William A. Jacobson, a law professor at Cornell University who has often expressed hardline anti-Palestinian views and who runs the blog Legal Insurrection, wrote, “If all you listened to was the audio, it seems like Rasmea had a good day in court.”
But Deutsch cautioned against reading too much into the hearing.
“You never know what the outcome will be,” he said. “You can’t always tell the result by the questions they [judges] pose. Sometimes they are just being devil’s advocate.”
While Odeh’s appeal brief also argues against the prosecution’s inclusion of Israeli military court documents at trial, Wednesday’s hearing focused exclusively on Odeh’s right to call an expert witness.
Deutsch estimates the court will take between one to three months to issue a decision.
In the meantime, Odeh remains “out of jail and continuing to do her work which is so important.”
Odeh is associate director of the Arab American Action Network in Chicago, where she has founded a number of programs for immigrant woman.
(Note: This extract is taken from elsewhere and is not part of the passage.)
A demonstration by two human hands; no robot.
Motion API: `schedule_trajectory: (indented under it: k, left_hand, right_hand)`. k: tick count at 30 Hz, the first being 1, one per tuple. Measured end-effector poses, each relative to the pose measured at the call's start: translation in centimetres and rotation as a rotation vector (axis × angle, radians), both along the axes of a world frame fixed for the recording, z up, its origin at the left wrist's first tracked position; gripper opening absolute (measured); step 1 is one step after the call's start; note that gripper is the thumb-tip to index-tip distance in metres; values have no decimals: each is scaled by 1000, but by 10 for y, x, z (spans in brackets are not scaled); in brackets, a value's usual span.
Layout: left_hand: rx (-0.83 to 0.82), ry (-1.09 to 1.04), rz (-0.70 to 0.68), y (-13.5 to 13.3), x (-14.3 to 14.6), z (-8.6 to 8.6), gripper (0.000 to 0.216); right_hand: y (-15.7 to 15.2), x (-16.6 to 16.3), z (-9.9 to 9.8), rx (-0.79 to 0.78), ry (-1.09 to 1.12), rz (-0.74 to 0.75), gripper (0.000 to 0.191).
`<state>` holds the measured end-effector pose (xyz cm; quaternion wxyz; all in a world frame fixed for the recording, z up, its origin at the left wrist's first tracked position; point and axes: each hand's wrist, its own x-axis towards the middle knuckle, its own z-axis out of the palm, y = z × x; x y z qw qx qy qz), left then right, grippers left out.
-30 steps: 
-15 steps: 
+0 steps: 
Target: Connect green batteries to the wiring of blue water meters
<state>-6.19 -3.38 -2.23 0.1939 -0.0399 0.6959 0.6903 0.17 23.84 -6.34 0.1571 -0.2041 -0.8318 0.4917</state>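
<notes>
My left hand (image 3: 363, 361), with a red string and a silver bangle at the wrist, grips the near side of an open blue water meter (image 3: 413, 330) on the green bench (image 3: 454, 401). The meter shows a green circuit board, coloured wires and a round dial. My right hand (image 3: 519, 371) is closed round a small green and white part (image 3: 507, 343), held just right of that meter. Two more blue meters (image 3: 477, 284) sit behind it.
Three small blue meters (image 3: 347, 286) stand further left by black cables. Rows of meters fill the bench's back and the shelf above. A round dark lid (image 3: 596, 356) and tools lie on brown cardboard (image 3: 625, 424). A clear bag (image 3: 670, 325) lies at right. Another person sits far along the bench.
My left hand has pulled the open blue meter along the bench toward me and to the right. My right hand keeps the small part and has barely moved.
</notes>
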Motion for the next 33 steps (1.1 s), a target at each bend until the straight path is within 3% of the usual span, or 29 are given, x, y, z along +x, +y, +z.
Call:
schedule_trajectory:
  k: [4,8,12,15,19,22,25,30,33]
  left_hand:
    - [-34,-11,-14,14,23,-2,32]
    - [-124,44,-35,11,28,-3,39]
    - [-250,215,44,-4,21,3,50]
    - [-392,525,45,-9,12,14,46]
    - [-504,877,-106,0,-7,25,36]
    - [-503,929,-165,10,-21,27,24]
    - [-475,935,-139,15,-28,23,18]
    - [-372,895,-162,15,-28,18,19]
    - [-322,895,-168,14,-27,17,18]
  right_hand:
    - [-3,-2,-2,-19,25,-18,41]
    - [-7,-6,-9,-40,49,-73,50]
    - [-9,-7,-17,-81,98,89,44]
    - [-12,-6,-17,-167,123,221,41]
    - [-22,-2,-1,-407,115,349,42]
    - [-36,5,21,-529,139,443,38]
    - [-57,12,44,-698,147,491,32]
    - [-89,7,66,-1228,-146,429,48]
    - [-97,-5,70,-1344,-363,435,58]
“Every day she’s out of prison it’s a victory for her and her community,” Deutsch said.
Comments
Freedom for Rasmea Odeh
Permalink tom hall replied on
Rasmea Odeh was comprehensively prevented from offering a defense to the charges. She was not allowed to present expert testimony as to her psychological condition at the time she applied to US Immigration. She was not allowed to introduce testimony that she was tortured and raped by Israeli jailers prior to being convicted. The nature of Israeli military courts, which deny basic rights to defendants and have a 99% conviction rate, was not queried. In fact, the entire trial in the US simply reproduced the Israeli state's verdict and upheld that state in its established pattern of grossly criminal conduct in such "anti-terrorism" cases. If ever a defendant was railroaded, Rasmea Odeh qualifies. I hope that the presence of her supporters has some influence on the judges' deliberations. The facts themselves speak clearly of a perversion of justice. This is a blatantly political case, and it's part of a larger campaign to silence and intimidate popular dissent. Hopefully, the appeal's merits will be accepted by the panel and Rasmea Odeh set free. After such a travesty, she deserves nothing less.
Was the Israeli military conviction void?
Permalink Paul E. Merrell, J.D replied on
I'm guessing that the issue was never raised, but it seems to this retired lawyer that the conviction by the Israel military was void for lack of lawful jurisdiction, hence the defendant was under no obligation to report it.
Under the Fourth Geneva Convention, Israel was required to withdraw from all occupied territory immediately upon cessation of hostilities in its 1967 Six-Day War. Israel committed war crimes and crimes against humanity by failing to do so, hence its military tribunal had no lawful authority to try her for criminal acts.
Moreover, even were the refusal to withdraw issue ignored, the Convention also requires that the existing institutions including courts and laws within occupied territory be maintained. Only the Jordanian government institutions within Occupied Palestine had jurisdiction to try the defendant for crimes. An occupying power has only a limited police power to detain within occupied foreign territory; it cannot lawfully supplant that territory's system of criminal justice or substitute its own laws.
U.S. law is that a judgment obtained from a court or tribunal that lacked lawful jurisdiction is void and a nullity.